The Americans have won six out of the last eight IIHF Women's World Championships. Every final since the inaugural 1990 edition has pitted them against Canada.
"You look at how close we are with whoever our opponents are," Klee cautioned. "We had a close game with Finland. We had a good game with Canada. Either way, it should be a great hockey game."
The Russians weren't expected to win the semi-final, but were disappointed about not giving the U.S. more of a fight. At least superficially, not much has changed since last year's semi-final, where the Americans thumped them 13-1.
Now the focus must shift to winning Russia's third bronze of all time. They previously took that medal in 2001 and 2013.
The U.S. opened the scoring at 6:59. A forechecking Monique Lamoureux grabbed the puck behind the net and centered it to Stack, who made no mistake.
"I think we just needed to get the puck in deep and start working the cycle, shooting pucks where the goalie’s not," said Stack.
Just 37 seconds later, it was 2-0. Shiann Darkangelo backhanded the puck to Jocelyne Lamoureux-Davidson, who stickhandled past a forest of Russian defenders and beat goalie Anna Prugova along the ice from the right faceoff circle.
Clearly, it wasn’t Russia’s day. Bozek’s point drive was accidentally tipped over Prugova’s shoulder by a Russian defender to make it 3-0 at 10:31.
At 11:20, Knight powered home a loose puck, and it was 4-0. Knight has led this tournament in scoring twice (2011, 2015). The Russians made the token gesture of pulling Prugova in favor of Nadezhda Morozova.
The U.S. made it 5-0 with just 15 seconds left in the opening frame, as Duggan crashed the crease and converted a down-low centering pass.
"I think all of our lines can score and contribute," Klee said. "I think we showed that tonight."

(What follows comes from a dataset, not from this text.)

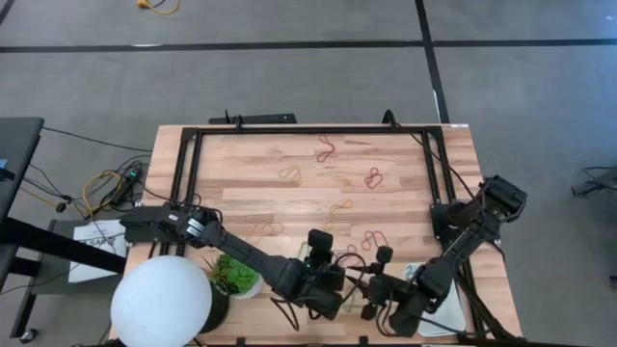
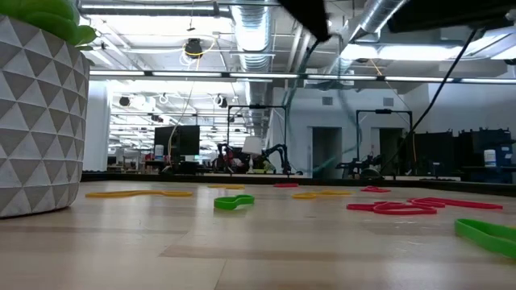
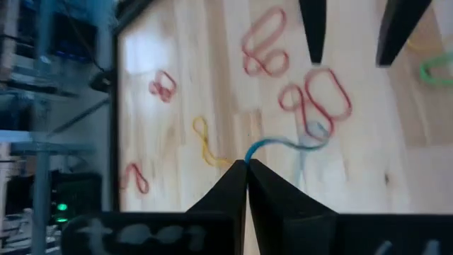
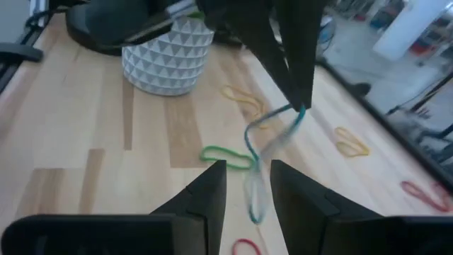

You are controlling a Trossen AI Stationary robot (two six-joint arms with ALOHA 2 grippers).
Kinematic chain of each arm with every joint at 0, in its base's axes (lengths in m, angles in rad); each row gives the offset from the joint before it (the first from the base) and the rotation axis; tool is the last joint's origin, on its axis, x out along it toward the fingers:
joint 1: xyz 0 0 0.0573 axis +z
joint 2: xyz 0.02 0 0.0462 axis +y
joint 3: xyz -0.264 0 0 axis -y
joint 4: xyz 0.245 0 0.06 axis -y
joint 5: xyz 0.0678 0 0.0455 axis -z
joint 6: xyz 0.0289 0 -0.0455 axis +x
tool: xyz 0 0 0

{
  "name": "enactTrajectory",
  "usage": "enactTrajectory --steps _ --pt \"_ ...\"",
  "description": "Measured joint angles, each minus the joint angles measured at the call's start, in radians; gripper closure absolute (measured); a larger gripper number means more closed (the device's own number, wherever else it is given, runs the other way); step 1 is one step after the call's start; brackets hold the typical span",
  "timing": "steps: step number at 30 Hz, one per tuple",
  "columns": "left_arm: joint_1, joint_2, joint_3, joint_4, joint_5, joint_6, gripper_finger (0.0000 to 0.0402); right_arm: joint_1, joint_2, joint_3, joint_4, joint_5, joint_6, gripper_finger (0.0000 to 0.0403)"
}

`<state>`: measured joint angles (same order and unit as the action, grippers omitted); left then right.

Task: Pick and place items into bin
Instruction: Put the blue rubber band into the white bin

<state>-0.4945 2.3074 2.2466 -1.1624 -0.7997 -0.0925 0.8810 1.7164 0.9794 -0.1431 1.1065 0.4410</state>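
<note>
My left gripper (image 1: 339,281) is shut on a teal rubber band (image 3: 290,144) near the table's front middle. It also shows in the right wrist view (image 4: 299,99), coming down from above. My right gripper (image 4: 248,185) is open just right of it, and the band's blurred lower loop (image 4: 255,191) hangs between its fingers; I cannot tell if it touches them. Several red, yellow and green bands lie flat on the table, among them red ones (image 3: 322,95) and a green one (image 4: 225,156). The white bin (image 1: 445,310) lies at the front right, mostly under the right arm. My left gripper pinches the teal band's one end (image 3: 249,154) between its two fingertips. The fingers come from above, pointing down. The band hangs below them (image 4: 272,142), slack and curling, lifted clear of the table.
A white round lamp (image 1: 161,301) and a potted plant in a patterned white pot (image 4: 166,60) stand at the front left. A black frame (image 1: 308,129) runs round the table's far half. More bands lie at the far middle (image 1: 325,148) and centre (image 1: 337,209).
</note>
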Motion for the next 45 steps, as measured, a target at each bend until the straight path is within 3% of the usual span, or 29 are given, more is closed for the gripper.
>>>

In the second period, Knight skated below the goal line and centered it to Lamoureux, who got the 6-0 goal at 5:01.
It was a cleanly played game on balance, and that's why it took till late in the second for the U.S. power play to click. Decker and Stack added man-advantage goals two minutes apart before the horn.
In the last minute of the middle frame, several players collided inside the U.S. blue line and Russian forward Yelena Dergachyova was shaken up. She was helped off to the dressing room. Adding insult to injury, she got a kneeing penalty on the play.
Just 1:23 into the third, Knight waltzed in unobstructed to snap the 9-0 goal past Morozova.
Russia has lost all 12 of its games against the Americans at the Women’s Worlds. Its most lopsided defeat ever was 15-0 on April 4, 2000.